Insight 4
Rising demand pushes up emissions slightly, but electricity continues to get cleaner
The rise in power demand was much faster than the rise in power sector CO2 emissions - making each unit of electricity the cleanest it has likely ever been
Maintaining the mature clean technologies of hydro and nuclear while rapidly adding newer ones, especially solar, was not sufficient to achieve a year-on-year reduction in carbon emissions. That’s because fast-rising electricity demand necessitated extra gas generation.
Even though carbon emissions increased, carbon intensity (emission per unit of electricity) reached a record low of 384 gCO2/kWh in 2024 – mainly because clean generation grew faster than fossil and gas replaced coal, making US electricity cleaner.
Faster electricity demand growth halted the historic fall in US power emissions
US power sector emissions increased slightly in 2024, an interruption to the long-term fall since coal generation peaked in 2007.
US power CO2 emissions rose in 2024
The 0.7% rise in CO2 emissions in 2024 was relatively small compared to the increase in electricity demand (+3.0%), mainly because clean generation – predominantly solar and wind – helped meet a significant part of the increased demand.
While coal generation continued to fall, emissions rose due to increased gas generation, which not only replaced coal but also met most of the additional power demand growth.
It rose three times more than the fall in coal, as discussed in Insight 3, leading to a 1.3% increase in overall fossil generation.
The rapid falls of CO2 emissions have stalled but not yet reversed
For nearly two decades, US power sector emissions have been in decline, falling by 2.3% per year on average since the peak of coal generation in 2007, resulting in a cumulative 33% fall by 2024.
The rise of wind and solar, along with the shift from coal to gas, was transformational, reducing coal’s share in the electricity mix from 49% in 2007 to an all-time low of 15% in 2024. Meanwhile, mature clean technologies of hydro and nuclear maintained their share in the mix.
Even as demand grew, the US grid continued to get cleaner. The expansion of wind, solar and gas helped stabilize emissions in the face of rising consumption. The key question is whether these trends will continue as the economics and politics of power generation in the country continue to shift.
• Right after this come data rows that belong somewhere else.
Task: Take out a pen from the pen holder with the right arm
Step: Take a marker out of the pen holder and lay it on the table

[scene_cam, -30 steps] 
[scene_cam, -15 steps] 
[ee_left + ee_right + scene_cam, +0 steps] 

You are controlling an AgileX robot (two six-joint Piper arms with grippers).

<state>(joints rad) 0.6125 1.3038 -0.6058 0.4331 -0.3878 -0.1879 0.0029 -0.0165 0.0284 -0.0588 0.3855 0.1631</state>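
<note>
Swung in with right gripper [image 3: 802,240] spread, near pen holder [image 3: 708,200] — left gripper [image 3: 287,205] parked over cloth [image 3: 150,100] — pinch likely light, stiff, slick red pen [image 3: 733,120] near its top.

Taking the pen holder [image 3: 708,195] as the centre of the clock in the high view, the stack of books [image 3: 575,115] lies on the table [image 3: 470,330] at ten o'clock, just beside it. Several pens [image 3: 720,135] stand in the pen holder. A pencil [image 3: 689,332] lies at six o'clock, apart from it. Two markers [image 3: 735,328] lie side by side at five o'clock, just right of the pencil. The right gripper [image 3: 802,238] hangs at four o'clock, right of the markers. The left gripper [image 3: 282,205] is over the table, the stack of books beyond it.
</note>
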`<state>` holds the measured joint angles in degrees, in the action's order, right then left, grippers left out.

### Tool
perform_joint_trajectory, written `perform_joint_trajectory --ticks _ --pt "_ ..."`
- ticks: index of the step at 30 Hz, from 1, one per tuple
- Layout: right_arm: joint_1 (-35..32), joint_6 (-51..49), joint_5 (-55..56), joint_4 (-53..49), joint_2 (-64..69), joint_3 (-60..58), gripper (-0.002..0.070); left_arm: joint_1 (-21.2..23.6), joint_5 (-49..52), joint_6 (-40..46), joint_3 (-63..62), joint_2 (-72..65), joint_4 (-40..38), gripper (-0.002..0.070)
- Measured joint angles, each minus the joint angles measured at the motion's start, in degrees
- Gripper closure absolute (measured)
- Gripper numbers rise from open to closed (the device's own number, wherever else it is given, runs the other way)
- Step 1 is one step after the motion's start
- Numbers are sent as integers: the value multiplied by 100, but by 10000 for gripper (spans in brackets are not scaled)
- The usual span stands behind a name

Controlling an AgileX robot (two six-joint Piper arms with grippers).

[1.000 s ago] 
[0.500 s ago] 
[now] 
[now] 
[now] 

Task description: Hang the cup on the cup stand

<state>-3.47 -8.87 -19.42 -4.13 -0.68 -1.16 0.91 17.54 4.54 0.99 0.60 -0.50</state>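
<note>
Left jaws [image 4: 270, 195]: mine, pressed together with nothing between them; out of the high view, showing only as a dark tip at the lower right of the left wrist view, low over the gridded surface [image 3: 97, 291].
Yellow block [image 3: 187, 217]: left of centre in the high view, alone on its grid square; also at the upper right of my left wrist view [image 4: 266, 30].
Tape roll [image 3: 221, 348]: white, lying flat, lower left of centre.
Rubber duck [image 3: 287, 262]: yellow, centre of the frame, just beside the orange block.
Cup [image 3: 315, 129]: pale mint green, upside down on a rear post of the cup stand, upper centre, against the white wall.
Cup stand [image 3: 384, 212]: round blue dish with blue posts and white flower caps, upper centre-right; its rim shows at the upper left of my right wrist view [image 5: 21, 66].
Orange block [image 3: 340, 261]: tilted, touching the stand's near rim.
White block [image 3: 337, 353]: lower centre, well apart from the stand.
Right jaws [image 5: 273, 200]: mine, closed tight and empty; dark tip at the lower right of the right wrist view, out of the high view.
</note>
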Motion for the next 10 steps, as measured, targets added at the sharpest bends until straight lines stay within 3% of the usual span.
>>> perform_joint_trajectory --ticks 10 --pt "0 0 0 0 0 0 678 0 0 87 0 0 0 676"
The last 17 years of progress means electricity got cleaner almost everywhere
Carbon intensity of power generation continued to fall – from 393 gCO2/kWh in 2023 to 384 gCO2/kWh in 2024. This is most likely the cleanest electricity in the US since the late 1800s when coal began to dominate.
Since US coal generation peaked in 2007, the country’s electricity has become substantially cleaner, falling from 598 gCO2/kWh in 2007 to 384 gCO2/kWh in 2024. Over that period, the combined generation of wind and solar, along with gas, increased substantially (by 722 TWh and 968 TWh, respectively), contributing to the fall in coal generation.
The biggest falls in carbon intensity between 2007 and today happened in states where increasing wind and solar were the biggest sources replacing coal, rather than gas. The five states with the largest falls in carbon intensity were Iowa, New Mexico, Kansas, Colorado, Oklahoma and North Dakota, which also saw large increases in wind and solar.
Meanwhile, Ohio and Delaware recorded the largest falls in coal share than any state but did not see their carbon intensity fall as steeply because most of the coal was replaced with gas.